Luckiest vaca in the world

3 Apr

Ok, so I have to do a little mushy mushy share and brag.

My sig-o… I ask myself (nearly) every day what I ever did in all my previous lives put together to deserve such a good guy. I must have been a saint. I do have to say nearly every day though because every now and then he goes and pulls some stupid guy stunt… like the spa episode. I now chalk it up to brain damage from early parenthood sleep deprivation and having to live with a whacked out woman (um, that would be me).

We’ve been together for twelve years. Thick and thin. Separated by borders. Immigration woes and triumphs. College, grad school, ESL classes. Trying to conceive. A soul-hollowing miscarriage. My attempt to kick him out after the miscarriage. Therapy. The joy and fear of another pregnancy. The elation of a baby born. The falling apart with postpartum depression/anxiety/OCD. The slow piecing back together. Job changes and a move. Putting up with me. Every. Single. Day.

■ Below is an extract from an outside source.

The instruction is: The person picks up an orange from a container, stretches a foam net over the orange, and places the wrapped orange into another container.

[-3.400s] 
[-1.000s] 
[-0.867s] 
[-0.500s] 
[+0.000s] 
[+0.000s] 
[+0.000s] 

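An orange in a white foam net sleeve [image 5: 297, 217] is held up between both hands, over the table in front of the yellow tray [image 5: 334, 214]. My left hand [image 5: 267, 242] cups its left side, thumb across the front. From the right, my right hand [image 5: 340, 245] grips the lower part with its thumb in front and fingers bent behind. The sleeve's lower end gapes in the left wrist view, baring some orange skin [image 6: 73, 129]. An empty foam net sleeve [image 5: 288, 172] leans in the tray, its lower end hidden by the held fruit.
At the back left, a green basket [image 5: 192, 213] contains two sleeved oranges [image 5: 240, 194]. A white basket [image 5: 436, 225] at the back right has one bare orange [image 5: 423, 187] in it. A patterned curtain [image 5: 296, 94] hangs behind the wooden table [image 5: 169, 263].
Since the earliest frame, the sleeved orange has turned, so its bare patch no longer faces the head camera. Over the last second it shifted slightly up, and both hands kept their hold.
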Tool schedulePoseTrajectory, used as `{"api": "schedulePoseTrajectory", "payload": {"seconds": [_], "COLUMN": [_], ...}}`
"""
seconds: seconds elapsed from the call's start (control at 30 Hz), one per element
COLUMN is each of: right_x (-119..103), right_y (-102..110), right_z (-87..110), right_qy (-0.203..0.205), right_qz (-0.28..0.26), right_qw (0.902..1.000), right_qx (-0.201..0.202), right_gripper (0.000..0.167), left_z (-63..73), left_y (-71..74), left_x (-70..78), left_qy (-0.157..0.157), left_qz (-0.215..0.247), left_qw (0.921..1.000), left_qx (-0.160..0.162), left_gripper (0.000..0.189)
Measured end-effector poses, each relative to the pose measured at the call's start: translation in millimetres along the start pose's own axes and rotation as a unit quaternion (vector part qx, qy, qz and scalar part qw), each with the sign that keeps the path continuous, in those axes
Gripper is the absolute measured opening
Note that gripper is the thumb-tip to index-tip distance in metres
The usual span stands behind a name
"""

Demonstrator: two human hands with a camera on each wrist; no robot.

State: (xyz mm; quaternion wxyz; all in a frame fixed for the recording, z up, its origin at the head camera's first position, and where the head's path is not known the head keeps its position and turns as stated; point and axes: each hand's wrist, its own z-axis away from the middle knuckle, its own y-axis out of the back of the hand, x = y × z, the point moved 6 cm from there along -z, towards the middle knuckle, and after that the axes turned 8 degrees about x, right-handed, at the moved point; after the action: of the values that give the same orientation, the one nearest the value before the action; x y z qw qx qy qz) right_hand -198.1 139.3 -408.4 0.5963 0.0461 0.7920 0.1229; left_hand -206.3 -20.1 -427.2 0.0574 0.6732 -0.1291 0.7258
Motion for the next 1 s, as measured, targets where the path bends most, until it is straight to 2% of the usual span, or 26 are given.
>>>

He takes care of me. And I let him. But it wasn’t always that way… in fact, it was one of my hardest life lessons. Before I met sig-o I was a self-sufficient gal. I took care of myself and anyone in my vicinity. I proudly attended a women’s college (“not a girls school without men but a women’s college without boys” read my favorite t-shirt) — the last thing I thought I wanted or needed was a man. Especially a man who wanted to… take care of me. The thought of it was preposterous. Saying it out loud was like stringing together a series of four-letter words. Dirty. And then bam! The universe threw us together and everything in my world was turned on its head. I fought it, believe me. But little by little he chipped away at my armor and I finally let him in. And then a little more.

And it’s rather nice, you know, to get taken care of (and I don’t mean that in a gimme, gimme, gimme kind of way, but rather a letting yourself be loved kind of way). He gives me foot rubs. And baths. He comes home from work and puts the baby to sleep most days. He does the floors and irons his own shirts. He listens to me whenever and for as long as I need him to and supports me unconditionally. Don’t get me wrong. I do a lot to take care of him, too. And there are times when I wonder where the love has gone. Like when I recently had the stomach flu and he snored through hours of me retching my guts out in the bathroom and calling out for him. But I find myself wondering more and more how I got so lucky.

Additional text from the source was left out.